> [Goal of the exercise]
Go through the data below and copy each line that includes "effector".

Material for this exercise below:

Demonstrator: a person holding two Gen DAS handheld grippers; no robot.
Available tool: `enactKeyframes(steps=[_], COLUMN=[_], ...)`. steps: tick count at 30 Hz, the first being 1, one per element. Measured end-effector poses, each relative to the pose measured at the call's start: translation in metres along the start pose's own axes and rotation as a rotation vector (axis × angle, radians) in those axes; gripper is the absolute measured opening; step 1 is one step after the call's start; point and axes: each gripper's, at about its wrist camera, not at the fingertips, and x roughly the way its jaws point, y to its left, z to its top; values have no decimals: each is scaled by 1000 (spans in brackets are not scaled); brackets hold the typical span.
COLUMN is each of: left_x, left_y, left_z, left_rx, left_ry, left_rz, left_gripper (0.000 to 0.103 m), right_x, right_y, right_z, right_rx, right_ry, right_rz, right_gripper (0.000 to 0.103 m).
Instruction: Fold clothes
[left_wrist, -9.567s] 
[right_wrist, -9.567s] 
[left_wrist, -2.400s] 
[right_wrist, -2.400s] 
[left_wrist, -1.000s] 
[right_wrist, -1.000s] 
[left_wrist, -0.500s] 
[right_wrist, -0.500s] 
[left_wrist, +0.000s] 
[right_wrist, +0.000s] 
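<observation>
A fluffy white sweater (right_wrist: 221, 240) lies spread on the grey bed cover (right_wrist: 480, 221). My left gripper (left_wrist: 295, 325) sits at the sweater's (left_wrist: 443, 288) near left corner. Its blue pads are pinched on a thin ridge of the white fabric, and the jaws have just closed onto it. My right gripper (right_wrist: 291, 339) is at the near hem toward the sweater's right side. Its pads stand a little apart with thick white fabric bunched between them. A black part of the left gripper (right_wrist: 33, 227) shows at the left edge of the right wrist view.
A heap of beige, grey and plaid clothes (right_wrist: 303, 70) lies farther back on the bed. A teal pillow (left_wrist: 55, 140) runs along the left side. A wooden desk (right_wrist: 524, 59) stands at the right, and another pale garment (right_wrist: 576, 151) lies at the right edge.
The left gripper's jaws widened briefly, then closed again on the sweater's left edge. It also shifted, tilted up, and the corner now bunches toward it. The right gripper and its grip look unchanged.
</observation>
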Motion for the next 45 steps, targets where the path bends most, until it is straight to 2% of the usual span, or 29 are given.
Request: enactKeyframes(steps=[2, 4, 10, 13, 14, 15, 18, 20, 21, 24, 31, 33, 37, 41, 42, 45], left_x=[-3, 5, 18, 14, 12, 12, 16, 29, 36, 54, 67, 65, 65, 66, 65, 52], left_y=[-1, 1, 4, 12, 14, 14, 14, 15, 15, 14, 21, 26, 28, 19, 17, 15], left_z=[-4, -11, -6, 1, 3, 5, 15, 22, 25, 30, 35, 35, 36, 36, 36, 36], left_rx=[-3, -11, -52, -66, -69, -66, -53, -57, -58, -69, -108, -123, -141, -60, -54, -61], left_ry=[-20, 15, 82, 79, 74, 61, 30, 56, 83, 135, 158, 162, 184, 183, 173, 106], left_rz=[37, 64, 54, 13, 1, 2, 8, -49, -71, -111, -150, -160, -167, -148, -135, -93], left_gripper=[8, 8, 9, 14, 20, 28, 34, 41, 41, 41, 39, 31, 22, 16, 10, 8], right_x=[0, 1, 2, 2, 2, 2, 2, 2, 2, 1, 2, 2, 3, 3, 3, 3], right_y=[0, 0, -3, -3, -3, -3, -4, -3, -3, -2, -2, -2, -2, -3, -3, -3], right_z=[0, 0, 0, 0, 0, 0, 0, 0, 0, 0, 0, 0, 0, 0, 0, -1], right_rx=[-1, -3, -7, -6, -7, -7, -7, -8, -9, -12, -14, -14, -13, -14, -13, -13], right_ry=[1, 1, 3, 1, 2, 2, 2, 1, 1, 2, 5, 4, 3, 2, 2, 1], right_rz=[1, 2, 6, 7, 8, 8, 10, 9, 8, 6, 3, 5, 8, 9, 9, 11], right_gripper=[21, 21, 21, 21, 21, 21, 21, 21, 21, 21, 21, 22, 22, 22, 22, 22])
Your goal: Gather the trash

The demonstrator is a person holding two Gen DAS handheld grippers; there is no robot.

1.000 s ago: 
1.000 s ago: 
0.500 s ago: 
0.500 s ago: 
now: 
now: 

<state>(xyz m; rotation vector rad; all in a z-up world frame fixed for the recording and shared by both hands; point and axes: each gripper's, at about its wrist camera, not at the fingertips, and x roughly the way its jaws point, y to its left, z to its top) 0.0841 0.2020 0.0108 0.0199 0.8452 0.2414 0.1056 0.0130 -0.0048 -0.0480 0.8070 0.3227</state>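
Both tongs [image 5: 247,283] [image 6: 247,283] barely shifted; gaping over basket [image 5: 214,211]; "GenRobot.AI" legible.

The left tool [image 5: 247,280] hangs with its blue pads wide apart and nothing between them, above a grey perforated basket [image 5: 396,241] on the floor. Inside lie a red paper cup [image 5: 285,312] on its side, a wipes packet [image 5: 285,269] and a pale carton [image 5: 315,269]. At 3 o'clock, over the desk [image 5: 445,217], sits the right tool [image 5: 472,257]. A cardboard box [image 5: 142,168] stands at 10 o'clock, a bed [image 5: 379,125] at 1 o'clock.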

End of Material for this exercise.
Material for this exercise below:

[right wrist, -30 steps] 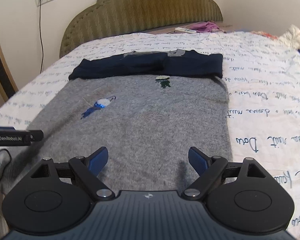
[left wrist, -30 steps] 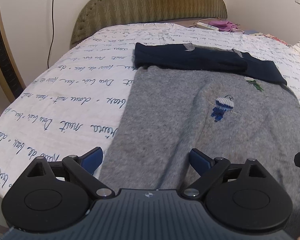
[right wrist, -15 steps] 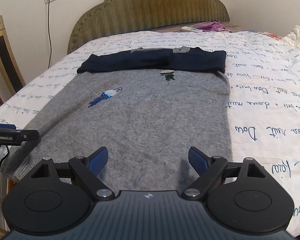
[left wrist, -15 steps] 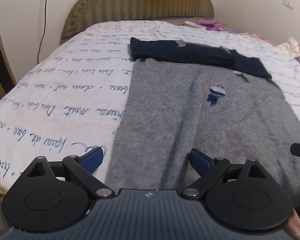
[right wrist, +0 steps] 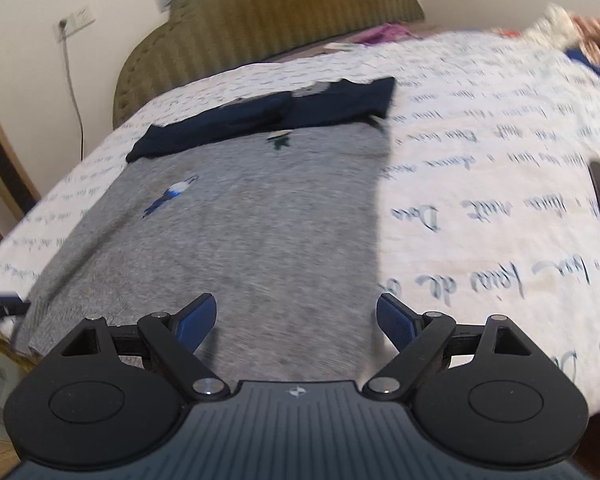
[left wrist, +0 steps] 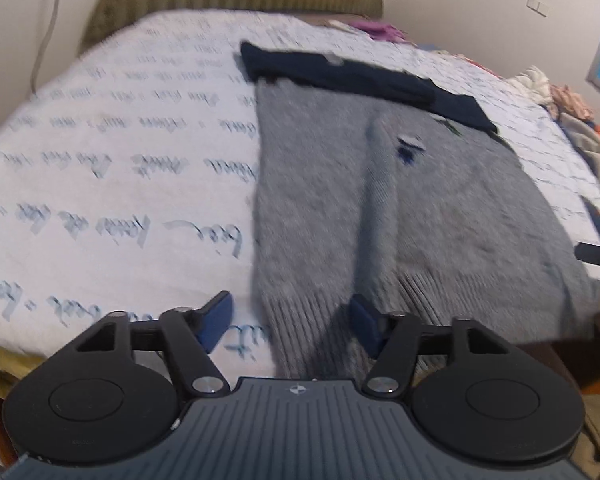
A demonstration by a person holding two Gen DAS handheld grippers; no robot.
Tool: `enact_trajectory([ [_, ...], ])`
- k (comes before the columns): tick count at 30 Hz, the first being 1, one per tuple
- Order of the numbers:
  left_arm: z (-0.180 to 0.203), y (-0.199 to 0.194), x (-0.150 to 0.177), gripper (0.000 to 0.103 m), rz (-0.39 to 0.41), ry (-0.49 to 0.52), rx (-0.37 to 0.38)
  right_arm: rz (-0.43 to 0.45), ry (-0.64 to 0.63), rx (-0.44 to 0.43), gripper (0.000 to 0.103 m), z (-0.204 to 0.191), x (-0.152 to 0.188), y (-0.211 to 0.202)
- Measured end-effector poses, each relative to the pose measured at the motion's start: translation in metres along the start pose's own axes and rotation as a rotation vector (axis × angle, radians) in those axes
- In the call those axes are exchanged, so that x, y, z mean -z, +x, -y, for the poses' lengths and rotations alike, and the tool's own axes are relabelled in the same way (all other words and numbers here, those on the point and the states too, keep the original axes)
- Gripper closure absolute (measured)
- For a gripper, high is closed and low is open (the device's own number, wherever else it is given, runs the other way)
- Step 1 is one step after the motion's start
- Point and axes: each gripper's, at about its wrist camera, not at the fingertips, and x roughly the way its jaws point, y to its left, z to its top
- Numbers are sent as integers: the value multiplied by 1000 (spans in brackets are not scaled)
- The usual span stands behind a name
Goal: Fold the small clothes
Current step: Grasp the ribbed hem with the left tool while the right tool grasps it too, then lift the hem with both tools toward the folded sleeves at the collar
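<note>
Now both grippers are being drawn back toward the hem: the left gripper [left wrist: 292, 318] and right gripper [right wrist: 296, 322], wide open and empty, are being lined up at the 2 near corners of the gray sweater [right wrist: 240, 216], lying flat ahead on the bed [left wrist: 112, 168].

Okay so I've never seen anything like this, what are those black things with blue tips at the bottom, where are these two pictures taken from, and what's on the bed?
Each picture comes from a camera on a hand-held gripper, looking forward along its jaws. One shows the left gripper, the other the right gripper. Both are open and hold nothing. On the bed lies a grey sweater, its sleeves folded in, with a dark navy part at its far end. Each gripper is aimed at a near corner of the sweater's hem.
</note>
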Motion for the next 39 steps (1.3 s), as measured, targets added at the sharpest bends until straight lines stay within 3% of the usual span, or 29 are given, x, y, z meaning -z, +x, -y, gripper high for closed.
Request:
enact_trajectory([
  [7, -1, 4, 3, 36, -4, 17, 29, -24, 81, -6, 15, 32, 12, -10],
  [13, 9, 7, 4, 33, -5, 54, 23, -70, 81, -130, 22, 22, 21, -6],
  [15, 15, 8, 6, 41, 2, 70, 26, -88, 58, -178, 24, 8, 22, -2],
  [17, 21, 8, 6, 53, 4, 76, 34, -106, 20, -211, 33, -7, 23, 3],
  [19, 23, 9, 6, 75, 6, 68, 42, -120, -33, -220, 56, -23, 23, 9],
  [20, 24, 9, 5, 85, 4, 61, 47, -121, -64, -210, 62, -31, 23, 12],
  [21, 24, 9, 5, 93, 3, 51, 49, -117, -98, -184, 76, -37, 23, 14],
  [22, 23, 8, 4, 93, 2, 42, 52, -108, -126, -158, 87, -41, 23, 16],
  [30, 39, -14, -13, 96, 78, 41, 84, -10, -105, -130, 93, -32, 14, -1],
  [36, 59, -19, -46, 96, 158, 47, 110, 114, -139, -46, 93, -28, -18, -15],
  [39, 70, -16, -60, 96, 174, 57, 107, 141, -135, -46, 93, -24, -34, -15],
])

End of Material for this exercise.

> [Written solution]
Available tool: `enactKeyframes(steps=[_], COLUMN=[_], ...)`. steps: tick count at 30 Hz, the first being 1, one per element. Measured end-effector poses, each relative to the pose measured at the call's start: translation in metres along the start pose's own axes and rotation as a rotation vector (axis × angle, radians) in those axes; gripper is the absolute measured opening; step 1 is one step after the call's start; point and axes: each gripper's, at about its wrist camera, not at the fingertips, and x roughly the way its jaws point, y to its left, z to its top; values have no decimals: each is scaled by 1000 (spans in brackets are not scaled); brackets hold the typical span.
- Measured end-effector poses, each relative to the pose measured at the motion's start: translation in metres along the start pose's own axes and rotation as a rotation vector (axis × angle, radians) in those axes

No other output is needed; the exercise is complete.